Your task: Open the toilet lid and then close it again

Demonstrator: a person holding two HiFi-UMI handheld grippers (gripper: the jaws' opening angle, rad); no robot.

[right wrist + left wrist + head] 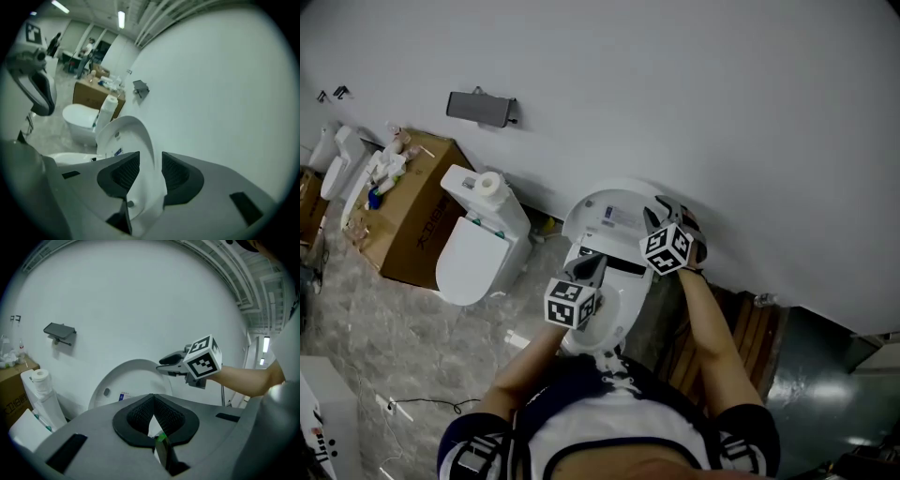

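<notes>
The white oval plastic toilet lid [602, 210] stands raised, nearly upright and close to the plain white wall [694, 84], its underside with a small printed label facing the person. It is hinged at the back of the white toilet bowl [614, 298]. It looks like a stiff moulded shell, probably light for its size, with a smooth glossy skin that fingers could slide on. The thin free rim, farthest from the hinge, seems the best place to take hold, since it fits between the fingers and gives the most leverage. Let go partway, it would likely drop and bang on the seat, so it probably needs guiding down. The right gripper [662, 216] is at the lid's upper right edge. In the right gripper view its fingers [123, 172] stand partly apart with the rim between them, and I cannot see them pinching it. The left gripper [591, 269] hangs lower, over the bowl, its fingers [140, 411] closed together on nothing. Further out, a second white toilet [473, 261] with a paper roll [490, 183] on its tank stands on the grey marbled floor [403, 328] beside a brown cardboard box [422, 220].
</notes>
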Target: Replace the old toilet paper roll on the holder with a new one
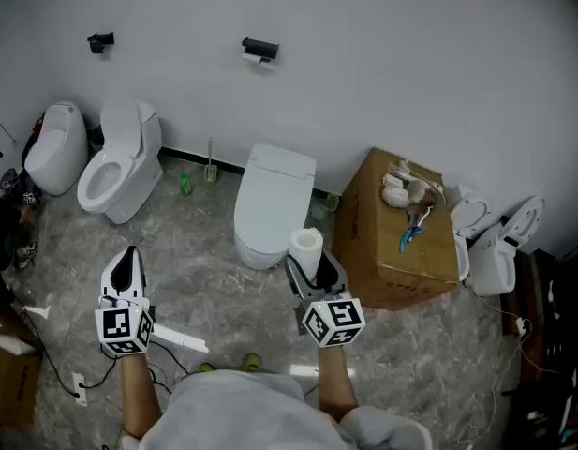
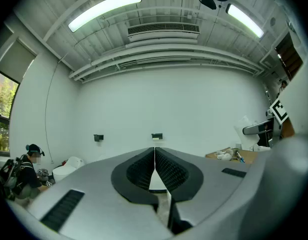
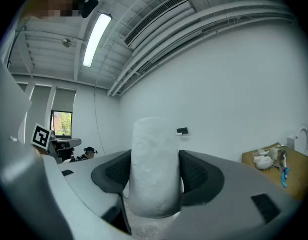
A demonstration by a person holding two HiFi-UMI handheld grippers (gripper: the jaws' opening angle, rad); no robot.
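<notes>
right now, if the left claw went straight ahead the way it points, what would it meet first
Probably the black paper holder on the white wall: the shut left claw lines up with it, and nothing shows in between. Depth is unclear, so it may strike the wall just below.

The left gripper (image 1: 127,256) and right gripper (image 1: 310,268) have smooth pale-grey shells, black ribbed pads (image 2: 169,170) lining the jaws and dark slotted vents (image 2: 64,209) on the flanks. Each bears a white cube printed with black square markers: in the head view, the left cube (image 1: 123,328) is at eight o'clock and the right cube (image 1: 333,320) at five. At six o'clock the person wears a light-grey top (image 1: 242,411).
</notes>
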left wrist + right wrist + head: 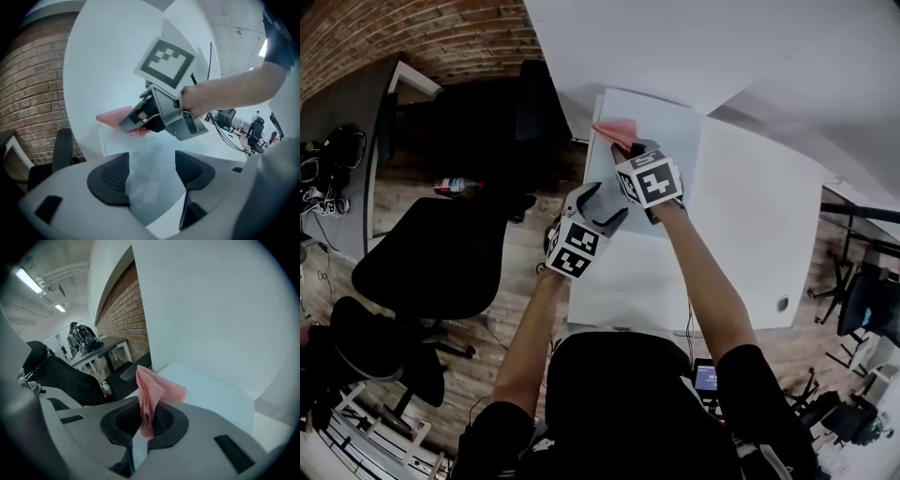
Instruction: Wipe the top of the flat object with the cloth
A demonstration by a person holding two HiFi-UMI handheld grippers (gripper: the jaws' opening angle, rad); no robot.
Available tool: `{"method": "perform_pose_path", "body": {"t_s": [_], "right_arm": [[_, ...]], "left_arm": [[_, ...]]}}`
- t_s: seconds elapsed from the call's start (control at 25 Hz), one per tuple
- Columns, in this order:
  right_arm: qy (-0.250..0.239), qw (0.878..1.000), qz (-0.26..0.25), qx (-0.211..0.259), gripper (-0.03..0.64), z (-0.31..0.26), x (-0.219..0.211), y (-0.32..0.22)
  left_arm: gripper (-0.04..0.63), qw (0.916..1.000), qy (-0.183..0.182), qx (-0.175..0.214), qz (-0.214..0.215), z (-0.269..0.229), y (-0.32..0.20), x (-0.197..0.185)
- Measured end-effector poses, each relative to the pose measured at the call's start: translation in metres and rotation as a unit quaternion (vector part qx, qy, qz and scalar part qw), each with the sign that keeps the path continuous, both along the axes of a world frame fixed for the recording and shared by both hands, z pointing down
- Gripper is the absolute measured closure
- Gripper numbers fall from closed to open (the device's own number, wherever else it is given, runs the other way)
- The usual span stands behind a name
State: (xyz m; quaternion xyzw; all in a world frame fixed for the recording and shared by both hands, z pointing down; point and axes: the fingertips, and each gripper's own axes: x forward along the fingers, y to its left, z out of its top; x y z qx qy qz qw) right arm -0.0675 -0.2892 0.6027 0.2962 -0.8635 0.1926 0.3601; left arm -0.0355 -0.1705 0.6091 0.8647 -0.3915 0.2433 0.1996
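Low in the left gripper view, the left gripper (152, 172) holds its fingers spread apart and empty above a pale flat panel (667, 127) on the white tabletop (759, 220). Just beyond, the right gripper (146, 420) has its fingers pinched on a folded pink cloth (157, 389) at the panel's far left edge, upper centre of the head view.

White rectangular table (759, 234) pushed up against a white wall (694, 47), pale grey flat object (667, 131) lying flat on the far left part, close to the left edge, small round grommet (782, 304) set near the right front corner.
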Motion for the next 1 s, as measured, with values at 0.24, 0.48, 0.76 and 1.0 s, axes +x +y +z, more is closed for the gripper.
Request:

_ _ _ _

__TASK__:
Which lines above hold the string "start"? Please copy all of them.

__EXERCISE OUTPUT__:
- t_s: seconds elapsed from the call's start (control at 25 Hz), one per tuple
- Measured end-effector poses, each relative to the pose measured at the call's start: translation in metres and rotation as a unit quaternion (vector part qx, qy, qz and scalar part qw), each with the sign that keeps the path continuous, both along the axes of a world frame fixed for the recording and shared by both hands, z pointing down

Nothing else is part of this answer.